WHAT TO WORK ON —
Only an exact repetition is needed: the lines from the start of the listing below through the line that contains "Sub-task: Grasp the", pictures omitted.

- Opening Delimiter -

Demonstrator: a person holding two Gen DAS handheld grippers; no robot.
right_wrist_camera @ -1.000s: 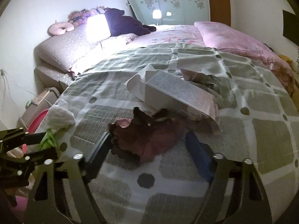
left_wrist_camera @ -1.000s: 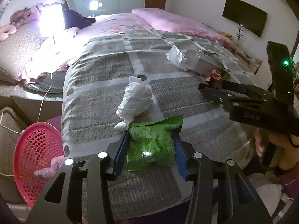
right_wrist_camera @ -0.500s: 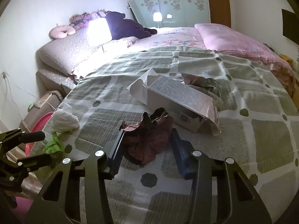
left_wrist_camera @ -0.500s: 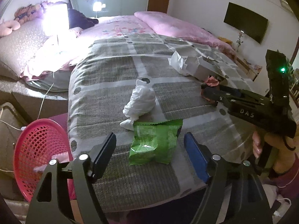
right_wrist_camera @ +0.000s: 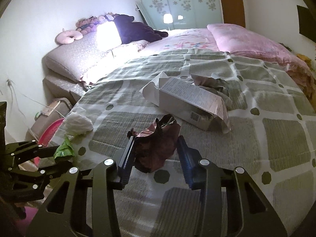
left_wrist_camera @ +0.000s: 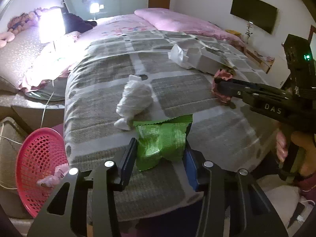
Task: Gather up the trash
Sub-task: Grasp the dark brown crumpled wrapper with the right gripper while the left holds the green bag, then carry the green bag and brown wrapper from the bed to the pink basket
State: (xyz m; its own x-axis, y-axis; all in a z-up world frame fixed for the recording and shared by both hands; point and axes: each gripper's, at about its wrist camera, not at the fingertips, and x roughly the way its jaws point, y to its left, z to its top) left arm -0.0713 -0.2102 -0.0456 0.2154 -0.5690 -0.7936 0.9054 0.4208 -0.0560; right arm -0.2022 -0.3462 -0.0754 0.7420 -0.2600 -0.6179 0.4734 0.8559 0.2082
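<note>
Left gripper (left_wrist_camera: 160, 158) is closing on the green snack wrapper (left_wrist_camera: 162, 140), fingers (left_wrist_camera: 129, 163) pressing both sides of it; the wrapper is lying on the bed (left_wrist_camera: 102, 102) near its front edge, toward the left corner. Right gripper (right_wrist_camera: 155, 156) is also closing, fingers (right_wrist_camera: 126, 159) pinching the crumpled dark red wrapper (right_wrist_camera: 158, 144), which is sitting on the checked grey-and-white cover near the front edge, further right along it. A person's hand (left_wrist_camera: 300, 154) is wrapping the right gripper's handle, a green light glowing on top of the unit. A white crumpled tissue (left_wrist_camera: 135, 98) is lying just behind the green wrapper, its lower tip touching or nearly touching the wrapper's top left corner; can't tell which. A white cardboard box (right_wrist_camera: 189, 102) with an open torn flap is resting mid-bed, just behind the dark red wrapper, with white paper (right_wrist_camera: 152, 90) at its far left end and crumpled grey packaging (right_wrist_camera: 213, 83) behind it. A red mesh basket (left_wrist_camera: 37, 169) is standing on the floor off the bed's front left corner, pink scraps (left_wrist_camera: 53, 177) lying inside it. Pink duvet and pillow are covering the far end of the bed.
</note>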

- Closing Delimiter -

THE COMPLETED TASK —
Demonstrator: a person holding two Gen DAS handheld grippers; no robot.
right_wrist_camera @ -1.000s: 
left_wrist_camera @ -1.000s: 
right_wrist_camera @ -0.500s: 
left_wrist_camera @ -0.500s: 
right_wrist_camera @ +0.000s: 
left_wrist_camera @ +0.000s: 
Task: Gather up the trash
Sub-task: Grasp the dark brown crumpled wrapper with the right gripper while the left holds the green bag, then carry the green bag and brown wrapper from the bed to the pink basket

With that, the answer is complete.